なお、画像解析の結果より、円形度０．８以上の粒子を１次粒子と定義し、この割合を１次粒子の割合と判断した。結果を表３に示す。
得られたポリエチレン粒子について、その１次粒子の平均粒径をＳＥＭ画像解析（測定粒子数３００個以上での個数平均）にて算出した。

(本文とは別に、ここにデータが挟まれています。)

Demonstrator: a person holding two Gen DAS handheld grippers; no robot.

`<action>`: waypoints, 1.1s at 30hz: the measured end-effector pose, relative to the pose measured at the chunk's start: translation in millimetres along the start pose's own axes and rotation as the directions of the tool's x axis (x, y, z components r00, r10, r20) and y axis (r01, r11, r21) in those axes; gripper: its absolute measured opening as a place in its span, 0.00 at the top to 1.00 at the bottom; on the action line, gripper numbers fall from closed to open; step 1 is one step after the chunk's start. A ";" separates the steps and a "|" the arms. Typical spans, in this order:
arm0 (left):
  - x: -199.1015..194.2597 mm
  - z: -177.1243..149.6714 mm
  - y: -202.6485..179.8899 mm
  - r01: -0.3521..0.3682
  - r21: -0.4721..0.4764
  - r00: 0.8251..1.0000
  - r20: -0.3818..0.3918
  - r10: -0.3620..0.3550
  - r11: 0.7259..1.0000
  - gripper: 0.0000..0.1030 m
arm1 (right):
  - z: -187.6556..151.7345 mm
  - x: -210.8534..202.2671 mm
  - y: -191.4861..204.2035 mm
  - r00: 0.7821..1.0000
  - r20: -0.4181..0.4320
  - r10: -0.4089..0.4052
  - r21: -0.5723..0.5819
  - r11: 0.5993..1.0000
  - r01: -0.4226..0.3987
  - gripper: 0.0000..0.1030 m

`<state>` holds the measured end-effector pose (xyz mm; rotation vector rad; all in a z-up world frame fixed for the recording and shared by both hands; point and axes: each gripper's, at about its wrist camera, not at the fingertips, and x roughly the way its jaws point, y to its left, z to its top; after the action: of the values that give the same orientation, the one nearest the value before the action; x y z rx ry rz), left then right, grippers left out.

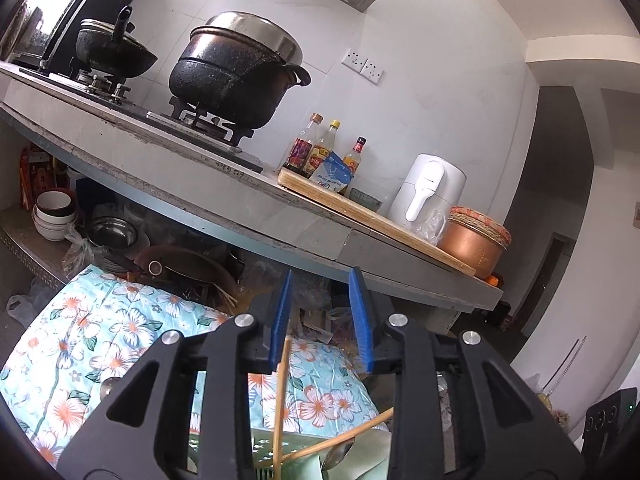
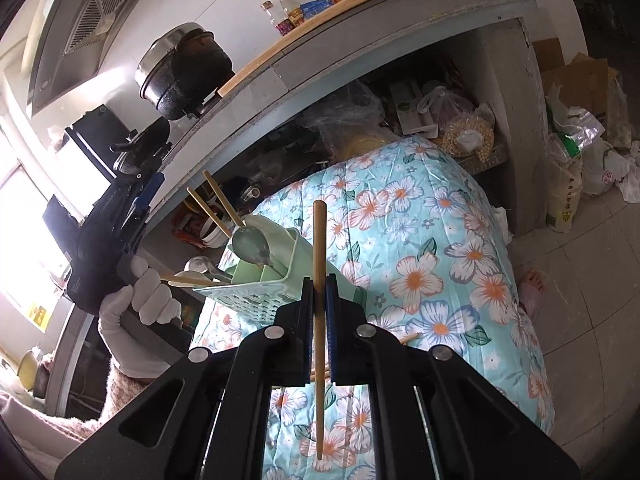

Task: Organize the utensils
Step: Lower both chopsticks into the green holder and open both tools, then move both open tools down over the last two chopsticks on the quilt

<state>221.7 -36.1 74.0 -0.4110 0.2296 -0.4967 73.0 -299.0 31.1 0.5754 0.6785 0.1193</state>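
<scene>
In the left wrist view my left gripper [image 1: 321, 280] stands open, blue pads apart. A wooden chopstick [image 1: 282, 392] stands just below its left pad, running down into the pale green utensil holder [image 1: 224, 448]; I cannot tell whether it touches the pad. A second chopstick [image 1: 344, 434] and a metal spoon [image 1: 338, 456] lean in the holder. In the right wrist view my right gripper [image 2: 320, 280] is shut on an upright wooden chopstick [image 2: 319, 240], near the holder [image 2: 260, 284], which has spoons and chopsticks in it. A white-gloved hand [image 2: 148, 292] holds the left gripper beside the holder.
The holder sits on a floral quilted cloth [image 2: 420, 240]. Behind it runs a grey counter [image 1: 200, 184] with a black pot [image 1: 236, 76], sauce bottles [image 1: 320, 152] and a white kettle [image 1: 428, 196]. Bowls [image 1: 54, 216] fill the shelf below. Bags [image 2: 580, 152] crowd the floor.
</scene>
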 end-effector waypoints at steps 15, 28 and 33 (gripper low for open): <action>-93.3 3.6 18.6 0.036 0.222 0.999 -0.022 -0.032 0.974 0.35 | 83.2 -35.6 119.1 0.957 0.245 0.159 -0.352 0.934 -0.065 0.94; -119.8 -61.3 73.9 -0.057 0.310 0.945 -0.290 0.151 0.949 0.31 | 101.7 43.3 169.2 0.960 0.229 0.162 -0.504 0.864 -0.026 0.94; -108.9 -93.9 66.6 -0.005 0.417 0.912 -0.371 0.175 0.909 0.28 | 85.7 77.4 167.2 0.976 0.187 0.108 -0.541 0.841 0.011 0.94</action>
<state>126.9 41.6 -26.3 0.1198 0.5308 -0.5177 199.7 -176.3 132.1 0.0535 0.3927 0.2844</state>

結果を表３に示す。

【0114】

［実施例２〜３］
前記変性固体状チタン触媒成分の調製において、エタノールの使用量を、下記表１に示す量に変更した以外は実施例１と同様にして、ポリエチレン粒子を製造した。

【0115】

［実施例４〜５］
前記変性固体状チタン触媒成分の調製において、エタノールの代わりに安息香酸エチルを用い、その使用量を、下記表１に示す量に変更した以外は実施例１と同様にして、ポリエチレン粒子を製造した。

【0116】

［比較例１］
前記変性固体状チタン触媒成分の調製において、エタノールを使用しなかった以外は実施例１と同様にして、ポリエチレン粒子を製造した。

【0117】

【表1】

【0118】

【表2】

【0119】

【表3】

【0120】

エタノールや安息香酸エチルなどの極性物質で固体状チタン触媒成分を変性処理することで、未処理の場合に比べ、円形度０．８以上の粒子の割合が増加し（凝集の低下）、嵩密度が大きくなった。
例えば、嵩密度が小さく、凝集の多い重合体粒子は、焼結フィルター等の用途に該粒子を用いる場合、強度低下の原因となりうるが、本発明によれば、焼結フィルター等の用途に好適に用いることができるエチレン系重合体粒子を容易に得ることができる。

【0121】

なお、凝集低減の効果は、安息香酸エチルよりエタノールを用いた場合の方が高く、変性固体状チタン触媒成分の重合活性は、エタノールより安息香酸エチルを用いた場合の方が高かった。